I live the events of 1948, and 1948 projects itself on what could happen
here. Yes, I think of Armageddon. It's possible. Within the next 20 years
there could be an atomic war here."
-
- If Zionism is so dangerous for the Jews and if Zionism
makes the Arabs so wretched, maybe it's a mistake?
-
- "No, Zionism was not a mistake. The desire to establish
a Jewish state here was a legitimate one, a positive one. But given the
character of Islam and given the character of the Arab nation, it was a
mistake to think that it would be possible to establish a tranquil state
here that lives in harmony with its surroundings."
-
- Which leaves us, nevertheless, with two possibilities:
either a cruel, tragic Zionism, or the forgoing of Zionism.
-
- "Yes. That's so.
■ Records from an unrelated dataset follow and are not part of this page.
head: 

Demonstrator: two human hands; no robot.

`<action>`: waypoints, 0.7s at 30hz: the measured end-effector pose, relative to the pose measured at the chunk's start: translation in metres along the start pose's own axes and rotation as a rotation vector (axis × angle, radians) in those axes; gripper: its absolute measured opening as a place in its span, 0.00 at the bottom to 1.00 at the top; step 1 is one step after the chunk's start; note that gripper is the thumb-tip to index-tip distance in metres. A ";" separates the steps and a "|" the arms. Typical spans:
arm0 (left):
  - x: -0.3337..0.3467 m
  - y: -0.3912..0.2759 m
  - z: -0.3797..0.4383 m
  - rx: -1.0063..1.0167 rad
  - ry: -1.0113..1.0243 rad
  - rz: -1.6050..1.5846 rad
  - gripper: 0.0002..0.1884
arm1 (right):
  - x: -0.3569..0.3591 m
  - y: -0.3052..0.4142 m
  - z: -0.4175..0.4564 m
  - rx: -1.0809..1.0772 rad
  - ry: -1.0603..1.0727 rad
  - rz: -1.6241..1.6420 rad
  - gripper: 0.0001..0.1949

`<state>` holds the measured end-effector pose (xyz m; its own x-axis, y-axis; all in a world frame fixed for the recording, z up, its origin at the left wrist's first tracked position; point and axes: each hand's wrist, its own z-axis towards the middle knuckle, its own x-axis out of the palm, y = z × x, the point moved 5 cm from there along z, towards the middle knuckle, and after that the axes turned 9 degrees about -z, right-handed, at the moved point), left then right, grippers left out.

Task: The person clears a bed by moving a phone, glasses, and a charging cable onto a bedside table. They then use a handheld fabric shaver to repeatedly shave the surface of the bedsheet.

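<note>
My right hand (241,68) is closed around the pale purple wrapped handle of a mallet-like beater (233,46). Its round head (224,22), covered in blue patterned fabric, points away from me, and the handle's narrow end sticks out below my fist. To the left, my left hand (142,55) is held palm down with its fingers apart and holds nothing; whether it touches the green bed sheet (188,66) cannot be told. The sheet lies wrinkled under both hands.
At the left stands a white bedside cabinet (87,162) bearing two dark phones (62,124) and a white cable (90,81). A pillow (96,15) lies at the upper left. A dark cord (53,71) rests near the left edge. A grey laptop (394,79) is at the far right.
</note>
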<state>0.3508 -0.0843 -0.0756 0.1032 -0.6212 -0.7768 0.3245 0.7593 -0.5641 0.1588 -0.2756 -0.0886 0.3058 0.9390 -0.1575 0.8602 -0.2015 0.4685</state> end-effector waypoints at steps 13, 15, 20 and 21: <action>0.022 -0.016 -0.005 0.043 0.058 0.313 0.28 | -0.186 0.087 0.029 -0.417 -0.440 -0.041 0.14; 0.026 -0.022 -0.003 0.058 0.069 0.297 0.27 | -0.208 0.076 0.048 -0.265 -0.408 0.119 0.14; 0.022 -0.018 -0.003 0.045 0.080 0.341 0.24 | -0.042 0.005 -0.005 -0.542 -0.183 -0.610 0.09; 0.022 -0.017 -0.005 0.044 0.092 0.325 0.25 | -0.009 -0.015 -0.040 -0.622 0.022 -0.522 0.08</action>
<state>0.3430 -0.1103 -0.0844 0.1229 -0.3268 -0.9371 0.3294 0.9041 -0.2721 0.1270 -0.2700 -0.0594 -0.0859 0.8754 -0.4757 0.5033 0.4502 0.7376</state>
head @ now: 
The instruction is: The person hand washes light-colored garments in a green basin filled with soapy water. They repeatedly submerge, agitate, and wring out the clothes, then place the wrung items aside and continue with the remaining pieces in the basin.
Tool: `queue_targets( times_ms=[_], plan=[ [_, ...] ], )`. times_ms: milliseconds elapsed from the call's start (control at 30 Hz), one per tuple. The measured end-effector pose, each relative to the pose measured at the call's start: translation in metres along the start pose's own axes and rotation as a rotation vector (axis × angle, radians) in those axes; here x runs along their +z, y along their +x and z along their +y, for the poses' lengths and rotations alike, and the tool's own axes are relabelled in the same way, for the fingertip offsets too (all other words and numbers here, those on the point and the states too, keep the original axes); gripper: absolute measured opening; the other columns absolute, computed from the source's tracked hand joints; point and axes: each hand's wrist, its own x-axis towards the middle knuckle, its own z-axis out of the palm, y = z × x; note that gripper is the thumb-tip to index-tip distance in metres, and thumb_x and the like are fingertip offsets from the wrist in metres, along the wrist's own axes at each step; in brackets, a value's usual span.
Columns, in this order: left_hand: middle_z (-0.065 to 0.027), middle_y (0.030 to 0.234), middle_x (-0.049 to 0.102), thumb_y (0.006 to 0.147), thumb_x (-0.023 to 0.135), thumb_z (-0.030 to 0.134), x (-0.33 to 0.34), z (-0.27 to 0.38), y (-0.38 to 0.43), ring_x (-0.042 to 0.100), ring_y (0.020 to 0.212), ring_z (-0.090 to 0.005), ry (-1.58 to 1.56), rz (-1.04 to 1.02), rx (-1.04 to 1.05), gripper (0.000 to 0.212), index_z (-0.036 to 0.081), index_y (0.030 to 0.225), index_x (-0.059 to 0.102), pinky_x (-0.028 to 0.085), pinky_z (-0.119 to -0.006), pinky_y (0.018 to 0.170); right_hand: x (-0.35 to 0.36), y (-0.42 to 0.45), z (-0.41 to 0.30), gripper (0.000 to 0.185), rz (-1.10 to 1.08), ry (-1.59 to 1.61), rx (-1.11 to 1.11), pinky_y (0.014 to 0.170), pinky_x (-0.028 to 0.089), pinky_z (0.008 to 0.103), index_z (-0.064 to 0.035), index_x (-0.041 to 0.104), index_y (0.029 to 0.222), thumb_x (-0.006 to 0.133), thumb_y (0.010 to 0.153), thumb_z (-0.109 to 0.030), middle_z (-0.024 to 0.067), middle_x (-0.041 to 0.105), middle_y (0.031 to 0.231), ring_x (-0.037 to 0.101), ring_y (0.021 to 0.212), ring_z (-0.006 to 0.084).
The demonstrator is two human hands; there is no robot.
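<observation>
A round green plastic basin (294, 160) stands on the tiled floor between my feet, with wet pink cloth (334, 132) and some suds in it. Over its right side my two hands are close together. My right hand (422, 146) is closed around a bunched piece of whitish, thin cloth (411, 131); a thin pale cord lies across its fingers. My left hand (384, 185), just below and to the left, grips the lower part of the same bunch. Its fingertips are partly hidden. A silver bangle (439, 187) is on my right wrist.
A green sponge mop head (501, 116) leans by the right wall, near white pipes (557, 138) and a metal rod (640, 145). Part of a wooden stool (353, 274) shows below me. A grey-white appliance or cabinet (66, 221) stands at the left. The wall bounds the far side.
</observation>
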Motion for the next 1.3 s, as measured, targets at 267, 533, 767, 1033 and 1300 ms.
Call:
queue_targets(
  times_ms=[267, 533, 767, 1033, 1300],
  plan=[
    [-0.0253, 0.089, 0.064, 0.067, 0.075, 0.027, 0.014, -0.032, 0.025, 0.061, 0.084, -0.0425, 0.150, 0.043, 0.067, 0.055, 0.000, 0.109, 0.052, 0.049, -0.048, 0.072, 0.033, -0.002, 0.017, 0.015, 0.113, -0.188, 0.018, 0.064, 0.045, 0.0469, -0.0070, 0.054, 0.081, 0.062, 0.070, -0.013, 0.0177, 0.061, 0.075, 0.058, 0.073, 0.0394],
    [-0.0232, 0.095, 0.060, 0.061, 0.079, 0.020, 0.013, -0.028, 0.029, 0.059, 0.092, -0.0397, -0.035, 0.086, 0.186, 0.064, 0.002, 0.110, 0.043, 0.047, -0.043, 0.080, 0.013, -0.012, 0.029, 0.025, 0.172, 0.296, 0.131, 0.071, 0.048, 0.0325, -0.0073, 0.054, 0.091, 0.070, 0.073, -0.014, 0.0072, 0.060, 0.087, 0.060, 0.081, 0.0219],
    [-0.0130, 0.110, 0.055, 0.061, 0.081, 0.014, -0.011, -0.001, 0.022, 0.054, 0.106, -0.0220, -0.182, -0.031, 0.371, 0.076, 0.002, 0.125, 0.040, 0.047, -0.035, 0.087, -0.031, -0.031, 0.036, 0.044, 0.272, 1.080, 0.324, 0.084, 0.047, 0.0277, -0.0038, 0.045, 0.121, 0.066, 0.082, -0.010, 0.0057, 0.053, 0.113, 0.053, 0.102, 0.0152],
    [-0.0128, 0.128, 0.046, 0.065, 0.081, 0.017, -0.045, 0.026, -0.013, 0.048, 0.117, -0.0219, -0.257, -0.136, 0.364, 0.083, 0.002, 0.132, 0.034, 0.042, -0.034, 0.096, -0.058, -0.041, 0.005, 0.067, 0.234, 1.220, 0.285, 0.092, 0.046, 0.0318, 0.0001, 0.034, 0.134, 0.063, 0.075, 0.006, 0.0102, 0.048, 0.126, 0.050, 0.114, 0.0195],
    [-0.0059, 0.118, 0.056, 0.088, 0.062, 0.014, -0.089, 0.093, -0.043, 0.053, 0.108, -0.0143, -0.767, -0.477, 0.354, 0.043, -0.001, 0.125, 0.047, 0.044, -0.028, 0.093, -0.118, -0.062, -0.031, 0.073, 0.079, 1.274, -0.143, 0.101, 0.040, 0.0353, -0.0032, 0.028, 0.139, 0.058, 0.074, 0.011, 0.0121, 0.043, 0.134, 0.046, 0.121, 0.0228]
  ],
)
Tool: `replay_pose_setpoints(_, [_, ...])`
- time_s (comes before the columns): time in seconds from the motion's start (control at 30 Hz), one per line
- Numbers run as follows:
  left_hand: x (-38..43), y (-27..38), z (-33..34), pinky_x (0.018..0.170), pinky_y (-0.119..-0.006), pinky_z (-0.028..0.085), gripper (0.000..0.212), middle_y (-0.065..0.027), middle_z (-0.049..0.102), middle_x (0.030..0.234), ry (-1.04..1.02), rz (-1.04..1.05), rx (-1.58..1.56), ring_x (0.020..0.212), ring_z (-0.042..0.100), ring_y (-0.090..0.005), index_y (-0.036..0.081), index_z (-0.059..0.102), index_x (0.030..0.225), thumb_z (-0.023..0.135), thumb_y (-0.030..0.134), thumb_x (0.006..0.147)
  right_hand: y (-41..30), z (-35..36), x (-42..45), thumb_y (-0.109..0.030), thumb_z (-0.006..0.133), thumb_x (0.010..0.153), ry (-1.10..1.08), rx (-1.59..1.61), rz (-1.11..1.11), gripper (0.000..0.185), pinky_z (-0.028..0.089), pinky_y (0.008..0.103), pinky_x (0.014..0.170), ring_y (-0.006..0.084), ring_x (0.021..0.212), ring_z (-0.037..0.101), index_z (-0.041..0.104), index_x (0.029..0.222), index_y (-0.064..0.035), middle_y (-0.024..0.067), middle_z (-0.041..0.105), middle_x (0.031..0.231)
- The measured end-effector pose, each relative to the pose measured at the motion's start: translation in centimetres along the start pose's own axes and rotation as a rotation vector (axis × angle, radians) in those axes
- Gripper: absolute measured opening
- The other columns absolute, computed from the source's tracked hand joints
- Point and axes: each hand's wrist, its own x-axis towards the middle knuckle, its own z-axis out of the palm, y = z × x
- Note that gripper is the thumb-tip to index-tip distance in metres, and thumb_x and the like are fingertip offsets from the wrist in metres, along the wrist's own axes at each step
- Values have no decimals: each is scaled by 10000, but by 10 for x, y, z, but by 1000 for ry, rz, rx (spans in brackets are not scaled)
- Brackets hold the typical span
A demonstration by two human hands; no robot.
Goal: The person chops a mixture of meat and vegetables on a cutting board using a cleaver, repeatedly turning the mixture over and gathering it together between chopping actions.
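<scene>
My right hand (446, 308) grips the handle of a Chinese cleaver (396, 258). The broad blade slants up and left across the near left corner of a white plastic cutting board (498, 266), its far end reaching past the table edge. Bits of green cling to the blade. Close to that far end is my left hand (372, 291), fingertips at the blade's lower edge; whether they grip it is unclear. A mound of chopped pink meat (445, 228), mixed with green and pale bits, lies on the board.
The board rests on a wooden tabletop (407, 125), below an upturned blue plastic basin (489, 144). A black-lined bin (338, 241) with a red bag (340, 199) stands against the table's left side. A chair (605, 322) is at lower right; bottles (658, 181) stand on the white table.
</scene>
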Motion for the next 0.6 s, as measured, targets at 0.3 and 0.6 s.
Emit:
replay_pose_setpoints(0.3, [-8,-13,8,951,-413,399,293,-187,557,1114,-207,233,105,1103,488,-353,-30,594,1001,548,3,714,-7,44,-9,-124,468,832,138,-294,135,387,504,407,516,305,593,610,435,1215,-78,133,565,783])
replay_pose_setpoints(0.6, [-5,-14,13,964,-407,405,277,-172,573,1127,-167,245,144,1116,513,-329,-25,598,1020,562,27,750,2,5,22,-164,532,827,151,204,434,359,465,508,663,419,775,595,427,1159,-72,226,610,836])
You have pared it down, but that's
correct."
-
- Would you agree that this historical reality is intolerable,
that there is something inhuman about it?
-
- "Yes. But that's so for the Jewish people, not the
Palestinians. A people that suffered for 2,000 years, that went through
the Holocaust, arrives at its patrimony but is thrust into a renewed round
of bloodshed, that is perhaps the road to annihilation. In terms of cosmic
justice, that's terrible. It's far more shocking than what happened in
1948 to a small part of the Arab nation that was then in Palestine."
-
- So what you are telling me is that you live the Palestinian
Nakba of the past less than you live the possible Jewish Nakba of the future?
-
- "Yes. Destruction could be the end of this process.
It could be the end of the Zionist experiment. And that's what really depresses
and scares me."
-
- The title of the book you are now publishing in Hebrew
is "Victims." In the end, then, your argument is that of the
two victims of this conflict, we are the bigger one.
-
- "Yes. Exactly. We are the greater victims in the
course of history and we are also the greater potential victim. Even though
we are oppressing the Palestinians, we are the weaker side here. We are
a small minority in a large sea of hostile Arabs who want to eliminate
us. So it's possible than when their desire is realized, everyone will
understand what I am saying to you now. Everyone will understand we are
the true victims. But by then it will be too late."